# [Problem]
Exactly reproduce the line that contains "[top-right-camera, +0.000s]" and all lines after it in the entries below, through the very last line.

# [Supplied records]
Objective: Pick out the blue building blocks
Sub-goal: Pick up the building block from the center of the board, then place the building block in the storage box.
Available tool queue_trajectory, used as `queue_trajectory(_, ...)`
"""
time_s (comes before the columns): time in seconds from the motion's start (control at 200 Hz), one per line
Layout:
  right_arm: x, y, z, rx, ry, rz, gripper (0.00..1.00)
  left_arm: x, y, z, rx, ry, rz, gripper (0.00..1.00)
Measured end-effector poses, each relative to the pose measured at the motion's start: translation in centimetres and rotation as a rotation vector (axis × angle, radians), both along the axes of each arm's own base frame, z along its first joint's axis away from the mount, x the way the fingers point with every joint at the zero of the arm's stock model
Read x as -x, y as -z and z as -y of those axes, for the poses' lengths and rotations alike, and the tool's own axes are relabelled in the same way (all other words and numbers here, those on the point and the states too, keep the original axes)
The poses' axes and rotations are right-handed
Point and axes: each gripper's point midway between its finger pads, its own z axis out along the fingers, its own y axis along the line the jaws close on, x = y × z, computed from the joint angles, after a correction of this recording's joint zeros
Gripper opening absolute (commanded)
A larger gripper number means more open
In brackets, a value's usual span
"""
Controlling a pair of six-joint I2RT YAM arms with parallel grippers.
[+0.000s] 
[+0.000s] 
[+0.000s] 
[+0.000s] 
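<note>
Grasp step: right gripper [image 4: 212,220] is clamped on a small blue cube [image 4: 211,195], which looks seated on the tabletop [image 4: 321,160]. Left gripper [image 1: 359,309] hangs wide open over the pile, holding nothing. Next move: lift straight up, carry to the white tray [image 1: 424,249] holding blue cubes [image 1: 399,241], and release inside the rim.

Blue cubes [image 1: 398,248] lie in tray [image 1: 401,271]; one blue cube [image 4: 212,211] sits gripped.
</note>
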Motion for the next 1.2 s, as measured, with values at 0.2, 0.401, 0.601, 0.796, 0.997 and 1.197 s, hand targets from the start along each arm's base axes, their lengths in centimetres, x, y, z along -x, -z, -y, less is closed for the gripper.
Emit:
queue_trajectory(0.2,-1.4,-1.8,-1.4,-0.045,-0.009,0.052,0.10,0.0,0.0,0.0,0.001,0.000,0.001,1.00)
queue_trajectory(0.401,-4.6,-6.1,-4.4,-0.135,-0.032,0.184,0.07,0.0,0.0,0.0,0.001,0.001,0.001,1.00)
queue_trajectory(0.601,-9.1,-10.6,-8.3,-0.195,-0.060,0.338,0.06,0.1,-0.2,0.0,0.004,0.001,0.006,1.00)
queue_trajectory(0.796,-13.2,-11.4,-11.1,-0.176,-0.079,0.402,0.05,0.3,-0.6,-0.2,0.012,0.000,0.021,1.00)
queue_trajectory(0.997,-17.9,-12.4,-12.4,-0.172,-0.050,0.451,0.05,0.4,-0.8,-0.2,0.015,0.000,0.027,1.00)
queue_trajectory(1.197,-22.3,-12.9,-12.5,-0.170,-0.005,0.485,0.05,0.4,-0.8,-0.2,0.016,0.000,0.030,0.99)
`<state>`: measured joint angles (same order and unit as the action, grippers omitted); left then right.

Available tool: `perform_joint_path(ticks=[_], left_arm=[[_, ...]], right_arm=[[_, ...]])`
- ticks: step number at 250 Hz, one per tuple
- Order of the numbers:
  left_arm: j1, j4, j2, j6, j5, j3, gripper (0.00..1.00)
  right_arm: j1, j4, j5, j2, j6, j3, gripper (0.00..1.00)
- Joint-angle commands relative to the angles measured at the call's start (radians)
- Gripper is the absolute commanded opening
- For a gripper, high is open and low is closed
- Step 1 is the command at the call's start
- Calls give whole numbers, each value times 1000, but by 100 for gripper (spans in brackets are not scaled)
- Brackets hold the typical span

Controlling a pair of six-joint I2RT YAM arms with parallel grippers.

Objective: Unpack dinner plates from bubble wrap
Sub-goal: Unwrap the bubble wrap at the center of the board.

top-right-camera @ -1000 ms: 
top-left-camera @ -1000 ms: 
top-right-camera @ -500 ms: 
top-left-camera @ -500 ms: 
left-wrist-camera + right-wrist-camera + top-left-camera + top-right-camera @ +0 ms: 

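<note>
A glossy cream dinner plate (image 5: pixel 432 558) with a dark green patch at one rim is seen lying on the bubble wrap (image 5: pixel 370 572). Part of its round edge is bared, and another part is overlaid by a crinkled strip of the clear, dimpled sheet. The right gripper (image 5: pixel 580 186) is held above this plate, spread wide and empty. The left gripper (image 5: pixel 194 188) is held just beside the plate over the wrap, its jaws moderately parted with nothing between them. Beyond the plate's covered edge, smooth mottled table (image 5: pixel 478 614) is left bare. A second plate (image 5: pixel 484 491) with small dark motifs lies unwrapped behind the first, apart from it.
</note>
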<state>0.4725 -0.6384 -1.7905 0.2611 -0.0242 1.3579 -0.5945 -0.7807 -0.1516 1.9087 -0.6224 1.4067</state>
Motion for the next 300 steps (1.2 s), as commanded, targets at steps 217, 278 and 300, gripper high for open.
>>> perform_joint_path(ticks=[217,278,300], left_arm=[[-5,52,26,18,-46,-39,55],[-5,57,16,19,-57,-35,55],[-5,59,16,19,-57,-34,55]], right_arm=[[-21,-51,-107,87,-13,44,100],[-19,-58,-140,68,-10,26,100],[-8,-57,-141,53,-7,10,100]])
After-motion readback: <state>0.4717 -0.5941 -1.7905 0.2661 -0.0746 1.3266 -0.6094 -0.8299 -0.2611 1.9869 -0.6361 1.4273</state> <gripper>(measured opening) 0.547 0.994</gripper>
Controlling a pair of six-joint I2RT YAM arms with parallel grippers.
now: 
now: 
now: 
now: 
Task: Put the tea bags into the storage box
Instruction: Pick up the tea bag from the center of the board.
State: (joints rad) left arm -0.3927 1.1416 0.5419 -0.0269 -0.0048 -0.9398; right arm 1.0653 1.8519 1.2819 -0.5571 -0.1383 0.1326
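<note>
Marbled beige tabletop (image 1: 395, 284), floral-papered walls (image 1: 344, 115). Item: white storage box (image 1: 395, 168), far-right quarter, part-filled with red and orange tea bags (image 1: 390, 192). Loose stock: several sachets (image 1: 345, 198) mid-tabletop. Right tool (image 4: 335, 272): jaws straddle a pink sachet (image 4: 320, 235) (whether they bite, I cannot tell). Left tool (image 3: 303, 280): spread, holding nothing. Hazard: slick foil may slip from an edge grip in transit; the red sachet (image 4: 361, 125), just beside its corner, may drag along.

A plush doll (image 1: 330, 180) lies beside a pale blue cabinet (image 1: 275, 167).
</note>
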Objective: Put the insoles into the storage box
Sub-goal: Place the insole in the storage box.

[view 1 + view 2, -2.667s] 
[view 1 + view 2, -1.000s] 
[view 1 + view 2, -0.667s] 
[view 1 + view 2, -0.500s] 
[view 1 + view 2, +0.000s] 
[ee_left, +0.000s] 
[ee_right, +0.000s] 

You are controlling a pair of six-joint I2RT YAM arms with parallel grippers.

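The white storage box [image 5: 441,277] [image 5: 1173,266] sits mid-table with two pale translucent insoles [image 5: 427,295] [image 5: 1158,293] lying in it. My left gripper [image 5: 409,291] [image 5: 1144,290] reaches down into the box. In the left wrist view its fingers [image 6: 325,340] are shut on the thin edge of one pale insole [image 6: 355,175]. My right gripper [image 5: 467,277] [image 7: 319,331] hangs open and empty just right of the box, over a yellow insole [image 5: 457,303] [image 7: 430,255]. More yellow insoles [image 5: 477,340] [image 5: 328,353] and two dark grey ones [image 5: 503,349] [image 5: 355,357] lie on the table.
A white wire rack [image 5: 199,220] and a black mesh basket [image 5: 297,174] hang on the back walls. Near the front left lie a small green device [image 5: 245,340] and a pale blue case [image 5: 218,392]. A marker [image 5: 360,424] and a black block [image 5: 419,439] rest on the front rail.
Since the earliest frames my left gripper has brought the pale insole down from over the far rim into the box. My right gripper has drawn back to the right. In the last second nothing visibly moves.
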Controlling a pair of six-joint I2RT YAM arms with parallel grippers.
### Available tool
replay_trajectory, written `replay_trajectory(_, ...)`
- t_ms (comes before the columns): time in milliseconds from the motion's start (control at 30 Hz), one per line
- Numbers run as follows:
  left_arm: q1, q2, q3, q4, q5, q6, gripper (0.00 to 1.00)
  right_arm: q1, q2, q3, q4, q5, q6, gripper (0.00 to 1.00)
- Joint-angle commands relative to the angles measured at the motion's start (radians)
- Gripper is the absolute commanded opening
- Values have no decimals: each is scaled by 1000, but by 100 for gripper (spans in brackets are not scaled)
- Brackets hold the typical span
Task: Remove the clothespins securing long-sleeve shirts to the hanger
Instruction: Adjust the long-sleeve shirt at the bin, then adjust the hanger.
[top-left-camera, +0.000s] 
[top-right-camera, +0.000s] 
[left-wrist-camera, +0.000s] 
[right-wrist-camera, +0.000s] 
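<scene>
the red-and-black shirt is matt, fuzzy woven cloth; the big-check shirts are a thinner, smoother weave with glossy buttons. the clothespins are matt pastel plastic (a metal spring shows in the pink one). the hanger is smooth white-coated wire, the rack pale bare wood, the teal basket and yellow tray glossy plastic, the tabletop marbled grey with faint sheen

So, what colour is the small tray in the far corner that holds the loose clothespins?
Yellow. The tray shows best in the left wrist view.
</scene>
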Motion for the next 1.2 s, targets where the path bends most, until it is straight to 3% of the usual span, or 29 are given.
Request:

# [Your solution]
[top-right-camera, +0.000s] 
[left-wrist-camera, +0.000s] 
[right-wrist-camera, +0.000s] 
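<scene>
the red-and-black shirt is matt, fuzzy woven cloth; the big-check shirts are a thinner, smoother weave with glossy buttons. the clothespins are matt pastel plastic (a metal spring shows in the pink one). the hanger is smooth white-coated wire, the rack pale bare wood, the teal basket and yellow tray glossy plastic, the tabletop marbled grey with faint sheen

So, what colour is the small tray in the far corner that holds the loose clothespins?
Yellow. The tray shows best in the left wrist view.
</scene>
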Motion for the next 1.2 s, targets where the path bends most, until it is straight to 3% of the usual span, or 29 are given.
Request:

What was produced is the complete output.